Definición. El significado bíblico de Ayes deriva del plural de la expresión Ay. Constituye una exclamación que expresa un sentimiento, dolor o angustia, advertencia y castigo. Cuando se menciona el término Ayes, quiere decir que son muchas calamidades y por ende, lamentos.

¿Qué comprende los Ayes?

En la Biblia se muestran los sucesos que tuvo lugar en el cielo. El hijo de Dios, Jesús y el ángel rebelde, conocido como el diablo, pelearon. En ese enfrentamiento, Satanás no prevaleció y lo echaron hacia la tierra,, junto al resto de los ángeles que se le unieron en la rebelión. Es así como se acabó la paz en el mundo y empezaron los quejidos.

La humanidad afrontaría situaciones difíciles. Esto causaría, terror y lamentación. Por otra parte, la frase, Ayes, comprende expresiones de condena contra los que actúan contrario a las normas de Jehová Dios. Por lo que serán lamentos que tendrán quienes sufran las consecuencias de su mal proceder y reciban el castigo divino.

La llegada del juicio de parte del todopoderoso, se haría evidente mediante los Ayes. Como advertencia de lo que sucederá a quienes se opongan al propósito de Dios y un castigo a los que continúan en su afán de hacer el mal.

Los cinco Ayes que señala la Biblia

Como parte de los juicios divinos, Dios anunció cinco Ayes o sentencias que ejecutaría. El primero y segundo, dirigido contra quienes se enriquecen con las ganancias injustas y falta de honradez. Dentro de estas se señalan las adquiridas por estafas, robos, comercio ilegal y narcotráfico.
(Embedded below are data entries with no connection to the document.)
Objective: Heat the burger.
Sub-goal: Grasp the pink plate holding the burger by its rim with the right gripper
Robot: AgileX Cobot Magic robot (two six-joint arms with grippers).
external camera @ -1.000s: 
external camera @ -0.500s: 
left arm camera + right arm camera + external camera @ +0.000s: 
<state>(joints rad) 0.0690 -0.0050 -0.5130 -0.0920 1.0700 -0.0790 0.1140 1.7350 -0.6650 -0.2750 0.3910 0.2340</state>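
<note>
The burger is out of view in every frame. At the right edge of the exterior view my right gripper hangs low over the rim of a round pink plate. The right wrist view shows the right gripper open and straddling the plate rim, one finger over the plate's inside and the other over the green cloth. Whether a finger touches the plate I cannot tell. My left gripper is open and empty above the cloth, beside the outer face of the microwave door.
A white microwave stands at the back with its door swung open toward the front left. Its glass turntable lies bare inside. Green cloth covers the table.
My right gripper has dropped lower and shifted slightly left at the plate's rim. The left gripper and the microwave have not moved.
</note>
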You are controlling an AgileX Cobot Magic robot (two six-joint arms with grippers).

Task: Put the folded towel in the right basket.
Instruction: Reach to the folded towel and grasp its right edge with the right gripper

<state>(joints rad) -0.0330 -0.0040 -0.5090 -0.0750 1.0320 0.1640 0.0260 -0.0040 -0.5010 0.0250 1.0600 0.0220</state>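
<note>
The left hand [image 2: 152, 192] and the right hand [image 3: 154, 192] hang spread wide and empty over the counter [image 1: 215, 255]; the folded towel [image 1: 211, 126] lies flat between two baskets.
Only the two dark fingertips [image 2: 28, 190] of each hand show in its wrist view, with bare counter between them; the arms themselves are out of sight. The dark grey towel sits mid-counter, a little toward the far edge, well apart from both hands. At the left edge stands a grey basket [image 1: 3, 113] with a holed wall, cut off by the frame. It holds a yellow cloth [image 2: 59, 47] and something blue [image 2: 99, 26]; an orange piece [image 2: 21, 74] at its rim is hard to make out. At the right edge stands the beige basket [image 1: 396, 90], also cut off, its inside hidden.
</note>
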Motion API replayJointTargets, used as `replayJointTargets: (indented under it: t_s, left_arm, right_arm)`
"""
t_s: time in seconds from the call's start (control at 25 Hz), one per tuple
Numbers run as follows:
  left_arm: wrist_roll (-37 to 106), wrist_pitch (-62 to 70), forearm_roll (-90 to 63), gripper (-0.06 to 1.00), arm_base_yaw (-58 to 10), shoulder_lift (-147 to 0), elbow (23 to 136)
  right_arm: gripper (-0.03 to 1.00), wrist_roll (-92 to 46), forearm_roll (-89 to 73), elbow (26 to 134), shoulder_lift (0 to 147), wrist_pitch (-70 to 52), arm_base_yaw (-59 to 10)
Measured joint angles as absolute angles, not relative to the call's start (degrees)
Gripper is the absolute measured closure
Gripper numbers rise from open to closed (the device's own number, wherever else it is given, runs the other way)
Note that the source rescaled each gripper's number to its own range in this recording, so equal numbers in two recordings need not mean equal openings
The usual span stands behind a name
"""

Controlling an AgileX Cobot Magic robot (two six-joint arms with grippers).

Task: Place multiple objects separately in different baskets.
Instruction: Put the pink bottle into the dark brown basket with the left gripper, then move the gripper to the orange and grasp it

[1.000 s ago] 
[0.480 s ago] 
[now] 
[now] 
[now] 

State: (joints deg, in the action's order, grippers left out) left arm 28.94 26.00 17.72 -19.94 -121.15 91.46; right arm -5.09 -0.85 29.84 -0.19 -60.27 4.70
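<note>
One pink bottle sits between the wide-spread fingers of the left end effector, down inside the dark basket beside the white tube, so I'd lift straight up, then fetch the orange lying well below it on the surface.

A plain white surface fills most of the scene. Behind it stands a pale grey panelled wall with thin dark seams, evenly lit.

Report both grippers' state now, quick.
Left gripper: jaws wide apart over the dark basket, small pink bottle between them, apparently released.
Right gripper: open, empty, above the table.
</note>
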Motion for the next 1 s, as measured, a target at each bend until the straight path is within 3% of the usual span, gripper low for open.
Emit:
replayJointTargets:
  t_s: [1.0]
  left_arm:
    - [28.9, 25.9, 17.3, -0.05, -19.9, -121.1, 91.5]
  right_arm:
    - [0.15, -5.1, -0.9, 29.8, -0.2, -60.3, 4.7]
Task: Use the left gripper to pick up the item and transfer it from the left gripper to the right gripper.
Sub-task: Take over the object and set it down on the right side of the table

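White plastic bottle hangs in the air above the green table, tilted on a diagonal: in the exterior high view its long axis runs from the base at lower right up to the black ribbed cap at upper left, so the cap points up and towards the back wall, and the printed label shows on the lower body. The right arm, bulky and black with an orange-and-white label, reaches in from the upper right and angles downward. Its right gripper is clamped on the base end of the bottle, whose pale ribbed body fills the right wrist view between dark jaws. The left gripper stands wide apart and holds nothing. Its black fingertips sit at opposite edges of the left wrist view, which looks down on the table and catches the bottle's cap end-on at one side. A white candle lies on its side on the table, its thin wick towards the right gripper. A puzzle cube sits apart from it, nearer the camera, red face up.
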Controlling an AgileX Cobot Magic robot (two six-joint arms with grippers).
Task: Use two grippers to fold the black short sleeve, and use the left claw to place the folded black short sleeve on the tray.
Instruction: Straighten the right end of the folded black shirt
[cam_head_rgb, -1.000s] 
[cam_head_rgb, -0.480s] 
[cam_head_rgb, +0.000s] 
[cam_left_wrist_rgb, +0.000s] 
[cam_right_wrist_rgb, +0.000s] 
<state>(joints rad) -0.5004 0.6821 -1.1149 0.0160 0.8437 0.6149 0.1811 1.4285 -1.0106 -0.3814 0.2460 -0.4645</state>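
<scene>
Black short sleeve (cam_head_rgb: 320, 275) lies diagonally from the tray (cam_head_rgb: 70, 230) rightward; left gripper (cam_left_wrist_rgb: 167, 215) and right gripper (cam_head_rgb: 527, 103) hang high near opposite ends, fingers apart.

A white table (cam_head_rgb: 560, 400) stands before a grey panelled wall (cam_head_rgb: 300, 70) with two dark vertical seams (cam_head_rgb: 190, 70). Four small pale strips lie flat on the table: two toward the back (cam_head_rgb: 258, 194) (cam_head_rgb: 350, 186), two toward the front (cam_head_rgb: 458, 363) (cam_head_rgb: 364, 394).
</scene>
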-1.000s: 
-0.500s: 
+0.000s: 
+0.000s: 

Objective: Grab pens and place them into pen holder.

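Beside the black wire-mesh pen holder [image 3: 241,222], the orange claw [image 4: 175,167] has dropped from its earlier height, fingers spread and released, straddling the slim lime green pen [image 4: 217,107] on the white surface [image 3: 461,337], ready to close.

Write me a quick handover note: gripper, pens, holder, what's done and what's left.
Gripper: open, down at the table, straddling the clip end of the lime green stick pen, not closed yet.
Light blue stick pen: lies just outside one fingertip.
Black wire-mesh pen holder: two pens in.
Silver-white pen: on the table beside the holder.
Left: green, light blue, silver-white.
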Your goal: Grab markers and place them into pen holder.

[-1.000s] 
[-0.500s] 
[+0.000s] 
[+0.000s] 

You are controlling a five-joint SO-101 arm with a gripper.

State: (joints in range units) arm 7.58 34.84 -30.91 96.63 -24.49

Y las obtenidas al oprimir al semejante, haciendo más su pobreza.

El tercer Ayes, tiene que ver con los culpables de derramar sangre inocente. Muchos líderes religiosos y políticos han apoyado combates y guerrillas donde han perdido la vida, millones de personas inocentes. Entre estos conflictos, se citan: las cruzadas, y las dos guerras mundiales.

El cuarto Ayes, se orienta hacia los que practican la inmoralidad de forma descarada. En esta categoría se menciona: el libertinaje, la promiscuidad, la homosexualidad, la depravación y la rebeldía. En cuanto al quinto, corresponde a los idólatras. Es una advertencia para los que se empeñan en dar adoración a imágenes esculpidas por el hombre.

Las iglesias de la cristiandad que han corrompido a sus feligreses al incitarlos inclinarse ante cualquier objeto, son las merecedoras del juicio de Dios. Cuando el altísimo Jehová, actué, no podrán librarse de esta sentencia. Presta atención a estos Ayes.